A PCB transmission line connects moving signals from their transmitters to their receivers on a printed circuit board (PCB). It has two main components - a signal trace and a return path for the ground, typically a ground plane. The space between the two components, more precisely conductors, is made up of the PCB dielectric material.
At higher frequencies, the physical scope of PCB traces becomes significantly relative to the wavelength of the signal. The facet of circuit design and analysis changes vividly as frequency increases. RF signals do not travel along wires or PCB traces straightforwardly, as we expect as in low-frequency circuits.
If the frequency of the signals traveling on an electric wire is low enough, it can be assumed that the wire's voltage at a given time is the same throughout the length of the wire, then Transmission lines are not necessary. However, if the frequency of the traveling signal is very high and at the same time the length of the interconnect PCB trace is large, then this is the place to use transmission lines instead of just an ordinary interconnect.
An interconnect is considered a transmission line when its length is at least one-fourth of the signal wavelength passed through it.
The first one and the simplest one is the coaxial line. A coaxial line has a circular shape. This circular cable is composed of a central wire conductor for the signal and an outer circular conductor for the return path. A dielectric material fills the space between the two conductors.
Coaxial lines are widely used as cables for high-frequency applications, such as television, music, etc.

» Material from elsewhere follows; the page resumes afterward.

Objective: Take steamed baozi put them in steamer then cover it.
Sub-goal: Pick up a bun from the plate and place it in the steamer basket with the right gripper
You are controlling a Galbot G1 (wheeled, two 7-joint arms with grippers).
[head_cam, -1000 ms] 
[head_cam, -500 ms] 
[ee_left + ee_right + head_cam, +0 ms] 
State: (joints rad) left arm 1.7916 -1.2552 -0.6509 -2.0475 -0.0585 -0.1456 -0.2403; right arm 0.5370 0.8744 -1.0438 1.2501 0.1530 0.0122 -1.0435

These are non-conventional PCB transmission lines since they are non-planar. The first scenario where they are fruitful is when routing a signal through the PCB. Passing from one layer of the PCB to another is done with round pads on each layer and holes plated with metal to connect these pads. These pads are surrounded by a ground plane. Here the use of Coaxial lines is very convenient.
Next, minimal coaxial lines are available in semi-rigid form having relatively small outer diameters – as low as 0.2mm. These coaxial lines are a perfect way to provide a fully shielded path for signals on PCBs in low volume production, as rework, and for prototyping. Because of their small sizes, they tend to bend easily and be trimmed and cut according to necessity.
A microstrip transmission line is composed of a single uniform trace to carry the signal – placed on the top layer of a PCB and parallel to a conducting ground plane, which provides the return path for the signal. The trace and the ground plane are parted by a certain height of the PCB dielectric.
A Microstrip Transmission Line with definite Impedance is formed by a PCB Trace of appropriate geometry, Set apart from a Ground Plane. These are quite popular, maybe due to ease of fabrication & availability. With the thin layer of Epoxy or solder mask, the microstrip line becomes the Embedded microstrip line.
The fault observed in these lines is that some of the energy transmitted may be coupled into space or adjacent traces, resulting in loss of energy plus disruption in the adjacent traces.
Stripline was invented by flattening the coaxial line configuration of the PCB transmission line. A stripline is composed of a uniform trace to carry the signal placed on the inner layer. The trace is separated on each side by a parallel PCB dielectric layer and then a conducting plane. So, it has two return paths. The return current path for a high-frequency signal trace is located directly above and below the ground/power planes' signal trace. Thus, the high-frequency signal is contained entirely inside the PCB, minimizing emissions and providing natural shielding against incoming spurious signals.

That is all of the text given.